- Work task: Every line below should be set down exactly as it appears.

- Given data:
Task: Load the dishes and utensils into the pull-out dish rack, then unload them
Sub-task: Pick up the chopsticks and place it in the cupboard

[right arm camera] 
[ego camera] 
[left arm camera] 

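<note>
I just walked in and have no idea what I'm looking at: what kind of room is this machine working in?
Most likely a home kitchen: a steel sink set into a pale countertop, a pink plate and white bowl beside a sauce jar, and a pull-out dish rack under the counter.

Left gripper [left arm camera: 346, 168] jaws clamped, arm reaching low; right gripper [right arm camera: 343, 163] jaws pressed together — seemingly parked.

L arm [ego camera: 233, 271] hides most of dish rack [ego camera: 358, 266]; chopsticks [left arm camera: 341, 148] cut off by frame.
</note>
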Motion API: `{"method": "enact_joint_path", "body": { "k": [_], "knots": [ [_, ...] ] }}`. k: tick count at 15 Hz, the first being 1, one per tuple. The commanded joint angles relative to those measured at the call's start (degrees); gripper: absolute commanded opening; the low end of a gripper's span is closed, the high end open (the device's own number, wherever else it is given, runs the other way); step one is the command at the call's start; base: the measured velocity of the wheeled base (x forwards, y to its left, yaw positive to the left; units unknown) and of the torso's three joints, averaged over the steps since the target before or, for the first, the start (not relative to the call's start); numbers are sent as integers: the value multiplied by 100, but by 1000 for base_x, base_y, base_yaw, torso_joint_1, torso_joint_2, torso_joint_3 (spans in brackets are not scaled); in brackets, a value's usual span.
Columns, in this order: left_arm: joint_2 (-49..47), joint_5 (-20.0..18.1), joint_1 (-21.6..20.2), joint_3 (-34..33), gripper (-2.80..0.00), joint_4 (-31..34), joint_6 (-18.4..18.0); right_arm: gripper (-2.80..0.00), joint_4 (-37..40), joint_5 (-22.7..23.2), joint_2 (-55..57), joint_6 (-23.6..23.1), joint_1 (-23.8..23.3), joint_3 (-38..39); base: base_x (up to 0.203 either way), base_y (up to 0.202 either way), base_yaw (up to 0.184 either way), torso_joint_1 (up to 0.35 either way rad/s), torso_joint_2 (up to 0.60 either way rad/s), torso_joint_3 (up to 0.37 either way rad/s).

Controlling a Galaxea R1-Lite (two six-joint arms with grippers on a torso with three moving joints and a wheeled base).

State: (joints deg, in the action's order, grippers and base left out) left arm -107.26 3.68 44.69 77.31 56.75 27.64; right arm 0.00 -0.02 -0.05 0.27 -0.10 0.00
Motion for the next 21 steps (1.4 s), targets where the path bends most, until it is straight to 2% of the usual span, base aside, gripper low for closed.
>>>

- Solution for this task:
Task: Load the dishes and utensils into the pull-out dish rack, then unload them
Sub-task: Pick up the chopsticks and place it in the cupboard

[right arm camera] 
[ego camera] 
[left arm camera] 

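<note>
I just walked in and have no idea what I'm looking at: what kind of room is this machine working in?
Most likely a home kitchen: a steel sink set into a pale countertop, a pink plate and white bowl beside a sauce jar, and a pull-out dish rack under the counter.

Left gripper [left arm camera: 346, 168] jaws clamped, arm reaching low; right gripper [right arm camera: 343, 163] jaws pressed together — seemingly parked.

L arm [ego camera: 233, 271] hides most of dish rack [ego camera: 358, 266]; chopsticks [left arm camera: 341, 148] cut off by frame.
</note>
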Motion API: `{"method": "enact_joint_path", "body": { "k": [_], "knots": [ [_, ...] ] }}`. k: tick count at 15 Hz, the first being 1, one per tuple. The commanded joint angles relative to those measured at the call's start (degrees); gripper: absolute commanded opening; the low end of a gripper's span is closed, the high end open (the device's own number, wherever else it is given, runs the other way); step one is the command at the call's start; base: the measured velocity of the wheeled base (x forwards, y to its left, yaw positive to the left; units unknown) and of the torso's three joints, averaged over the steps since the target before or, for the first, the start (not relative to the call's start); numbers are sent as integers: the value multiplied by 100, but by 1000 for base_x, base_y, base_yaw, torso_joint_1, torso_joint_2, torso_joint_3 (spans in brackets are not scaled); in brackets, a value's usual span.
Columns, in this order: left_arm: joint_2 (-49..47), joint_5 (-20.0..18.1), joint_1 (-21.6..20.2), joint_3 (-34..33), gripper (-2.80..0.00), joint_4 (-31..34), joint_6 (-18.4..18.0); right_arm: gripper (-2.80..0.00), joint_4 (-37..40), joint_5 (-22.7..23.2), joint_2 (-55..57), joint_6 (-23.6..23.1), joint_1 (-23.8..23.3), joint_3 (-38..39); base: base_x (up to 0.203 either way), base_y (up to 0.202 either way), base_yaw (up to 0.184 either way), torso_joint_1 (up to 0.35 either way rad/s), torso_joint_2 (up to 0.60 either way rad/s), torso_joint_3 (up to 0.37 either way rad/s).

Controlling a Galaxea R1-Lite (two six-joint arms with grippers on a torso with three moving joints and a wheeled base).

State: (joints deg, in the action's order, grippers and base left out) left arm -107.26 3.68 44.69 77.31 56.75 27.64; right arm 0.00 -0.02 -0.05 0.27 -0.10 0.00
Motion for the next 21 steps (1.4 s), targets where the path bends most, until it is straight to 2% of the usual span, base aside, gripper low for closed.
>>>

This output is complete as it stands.